Hamlin’s curiosity about this abbey was entirely kindled. He had not been on the side of the Jacobites—he was loyal to the king. But like most Scots, he was not particularly fond of the English and their ways.

“This woman’s aunt was a traitor to the king and the Crown,” Furness said angrily, pointing at Miss Mackenzie.

“Furness, for God’s sake, man, she was a benevolent,” Norwood said impatiently. “When the rebellion was put down, and these men faced certain death, she took it upon herself to help them escape with their lives instead of seeing them slaughtered. Find fault with it if you will, but I think it a very noble thing to do for one’s countrymen.”

No one argued with Norwood’s impassioned defense, but Hamlin privately wondered if it was truly noble to aid traitors, no matter if they were countrymen.

“Shall I tell you what else?” Norwood asked, leaning forward now, one elbow on the table.

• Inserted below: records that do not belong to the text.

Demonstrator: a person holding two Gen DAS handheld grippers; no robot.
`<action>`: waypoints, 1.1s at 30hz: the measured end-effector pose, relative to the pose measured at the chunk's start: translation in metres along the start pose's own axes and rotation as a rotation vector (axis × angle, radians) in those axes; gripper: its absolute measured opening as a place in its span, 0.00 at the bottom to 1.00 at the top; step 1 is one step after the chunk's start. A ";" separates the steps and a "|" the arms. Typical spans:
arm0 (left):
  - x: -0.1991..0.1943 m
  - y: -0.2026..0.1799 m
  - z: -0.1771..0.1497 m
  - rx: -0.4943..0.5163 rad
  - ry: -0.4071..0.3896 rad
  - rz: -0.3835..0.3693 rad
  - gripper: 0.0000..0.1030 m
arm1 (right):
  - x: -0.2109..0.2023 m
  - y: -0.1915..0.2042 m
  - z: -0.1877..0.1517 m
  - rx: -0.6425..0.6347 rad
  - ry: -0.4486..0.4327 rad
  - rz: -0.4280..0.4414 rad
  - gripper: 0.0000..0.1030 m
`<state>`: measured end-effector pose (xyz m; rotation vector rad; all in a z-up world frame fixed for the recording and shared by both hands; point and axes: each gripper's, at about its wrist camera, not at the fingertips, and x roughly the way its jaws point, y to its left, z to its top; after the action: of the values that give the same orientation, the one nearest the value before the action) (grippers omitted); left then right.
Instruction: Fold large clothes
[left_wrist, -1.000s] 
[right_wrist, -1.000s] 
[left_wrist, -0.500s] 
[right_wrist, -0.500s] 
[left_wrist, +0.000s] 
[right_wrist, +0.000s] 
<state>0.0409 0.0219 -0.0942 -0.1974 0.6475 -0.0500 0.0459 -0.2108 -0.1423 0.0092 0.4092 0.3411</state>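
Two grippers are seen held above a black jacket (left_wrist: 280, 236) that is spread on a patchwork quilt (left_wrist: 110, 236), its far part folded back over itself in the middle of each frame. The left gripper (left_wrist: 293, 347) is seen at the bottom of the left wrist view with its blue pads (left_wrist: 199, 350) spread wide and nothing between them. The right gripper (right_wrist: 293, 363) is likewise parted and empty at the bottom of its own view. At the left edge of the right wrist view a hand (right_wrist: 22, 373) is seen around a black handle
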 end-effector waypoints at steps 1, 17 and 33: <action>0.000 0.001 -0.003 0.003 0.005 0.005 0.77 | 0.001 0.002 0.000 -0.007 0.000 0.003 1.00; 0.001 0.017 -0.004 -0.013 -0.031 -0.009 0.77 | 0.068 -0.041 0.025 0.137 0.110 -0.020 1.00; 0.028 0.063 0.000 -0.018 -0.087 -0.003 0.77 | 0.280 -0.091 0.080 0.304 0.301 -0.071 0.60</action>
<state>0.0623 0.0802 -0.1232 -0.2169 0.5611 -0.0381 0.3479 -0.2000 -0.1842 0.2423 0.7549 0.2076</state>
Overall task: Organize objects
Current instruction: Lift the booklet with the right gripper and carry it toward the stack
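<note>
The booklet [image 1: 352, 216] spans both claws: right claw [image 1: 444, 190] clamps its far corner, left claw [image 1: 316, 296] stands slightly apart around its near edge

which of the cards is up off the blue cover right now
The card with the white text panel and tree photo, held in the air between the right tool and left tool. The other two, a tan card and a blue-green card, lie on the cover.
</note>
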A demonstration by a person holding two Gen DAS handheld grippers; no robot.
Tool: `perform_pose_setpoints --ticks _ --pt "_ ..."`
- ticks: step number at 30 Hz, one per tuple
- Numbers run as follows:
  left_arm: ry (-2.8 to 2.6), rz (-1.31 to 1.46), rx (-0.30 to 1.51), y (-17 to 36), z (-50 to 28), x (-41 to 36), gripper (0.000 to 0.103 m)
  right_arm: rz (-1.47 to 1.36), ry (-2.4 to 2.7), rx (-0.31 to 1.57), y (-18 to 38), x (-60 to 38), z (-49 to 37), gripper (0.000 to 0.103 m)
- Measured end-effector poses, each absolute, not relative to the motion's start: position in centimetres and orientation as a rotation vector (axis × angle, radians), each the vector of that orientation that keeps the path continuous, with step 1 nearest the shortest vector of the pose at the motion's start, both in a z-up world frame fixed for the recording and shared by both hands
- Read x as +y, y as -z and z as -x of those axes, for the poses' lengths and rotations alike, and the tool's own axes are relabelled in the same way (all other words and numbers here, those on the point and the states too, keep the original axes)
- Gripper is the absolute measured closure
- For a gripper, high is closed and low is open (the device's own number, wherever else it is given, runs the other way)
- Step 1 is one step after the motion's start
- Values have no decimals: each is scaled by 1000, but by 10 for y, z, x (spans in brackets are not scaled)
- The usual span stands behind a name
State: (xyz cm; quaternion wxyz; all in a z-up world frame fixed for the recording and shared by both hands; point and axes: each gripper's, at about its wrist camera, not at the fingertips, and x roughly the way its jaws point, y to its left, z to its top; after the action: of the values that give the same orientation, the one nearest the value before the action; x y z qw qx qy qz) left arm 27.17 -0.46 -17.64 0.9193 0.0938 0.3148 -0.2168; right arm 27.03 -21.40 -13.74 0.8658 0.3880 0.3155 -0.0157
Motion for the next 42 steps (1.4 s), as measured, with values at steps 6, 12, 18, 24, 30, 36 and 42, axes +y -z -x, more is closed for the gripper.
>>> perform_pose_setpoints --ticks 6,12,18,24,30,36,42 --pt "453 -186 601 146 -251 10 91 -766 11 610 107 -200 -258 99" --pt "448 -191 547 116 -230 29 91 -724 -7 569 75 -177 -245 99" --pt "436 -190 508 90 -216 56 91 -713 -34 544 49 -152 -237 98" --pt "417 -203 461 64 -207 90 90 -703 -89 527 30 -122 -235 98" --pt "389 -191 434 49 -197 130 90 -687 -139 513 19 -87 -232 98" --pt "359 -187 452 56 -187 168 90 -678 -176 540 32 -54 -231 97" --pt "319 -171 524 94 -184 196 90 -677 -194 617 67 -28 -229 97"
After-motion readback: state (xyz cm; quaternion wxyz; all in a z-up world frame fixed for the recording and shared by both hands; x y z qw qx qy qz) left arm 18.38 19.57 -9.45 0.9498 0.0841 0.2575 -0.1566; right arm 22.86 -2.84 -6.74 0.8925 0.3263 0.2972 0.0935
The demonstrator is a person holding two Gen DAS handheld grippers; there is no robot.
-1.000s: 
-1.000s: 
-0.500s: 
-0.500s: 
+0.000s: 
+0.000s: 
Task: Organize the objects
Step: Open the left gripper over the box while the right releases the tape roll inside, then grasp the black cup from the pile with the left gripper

“No, Uncle Knox,” Miss Mackenzie said, sounding slightly frantic.

But Norwood had the room’s rapt attention, and Hamlin knew he would not relinquish that attention. It seemed even the servants were leaning a little closer to hear his answer.

“Our own Catriona Mackenzie helped her.”

“Airson gràdh Dhè,” Miss Mackenzie muttered, the meaning of which was not known to anyone in this group. “I beg you, Uncle Knox, donna say more!”

“She’s a daring girl in her own right,” he said. “Her own father expressly forbid her to associate with known Jacobites, and yet my beautiful, compassionate niece could not let those young men die! She brought many of them to Kishorn herself.” He sat back, nodding at the looks of shock around him. Miss Mackenzie looked as if she wanted to crawl under the table. “What’s the matter, darling? You’re not ashamed, are you?”

“No!” she said emphatically. “But you are needlessly distressing your guests, uncle.”

“They’ve no grounds for distress!” he proclaimed. “I will have you all know that I mean to help her. What sort of men are we to punish a woman’s true compassion? Is that not what we all seek from the fairer sex? The Lord Advocate contends the property is forfeit for housing those traitors a decade ago, but by God, I shall have something to say for it.”

Miss Mackenzie groaned softly and bowed her head.

“And what have you to say for that, Montrose?” MacLaren challenged him. “Is the property forfeit?”

“I’ll no’ pass judgment on events for which I donna have all the facts, sir, and I’ll no’ do so here for your entertainment.”

A ghost of a smile appeared on MacLaren’s lips. If he wanted to find reason to deny him the vote, then so be it. But Hamlin would not be goaded into making a pronouncement on Miss Mackenzie’s good intentions.

“I beg your pardon, Lord Norwood, but what have these women to do with the rebels?” Miss Wilke-Smythe asked.

“You see, don’t you, my dear, that once the rebels slipped away, it was only natural that women and children who had lost their protectors and providers to the same battlefield and desertion would follow? And once they were gone, others who had no place to go, no way to feed their children came behind them. It was a noble calling that Zelda and Catriona undertook.”

“I would argue that,” Furness sniffed. “Seems rather foolhardy and ill-advised to me. Precisely the sort of thing one can expect to happen when one leaves aunts and daughters to their own devices without proper arrangements for marital supervision.”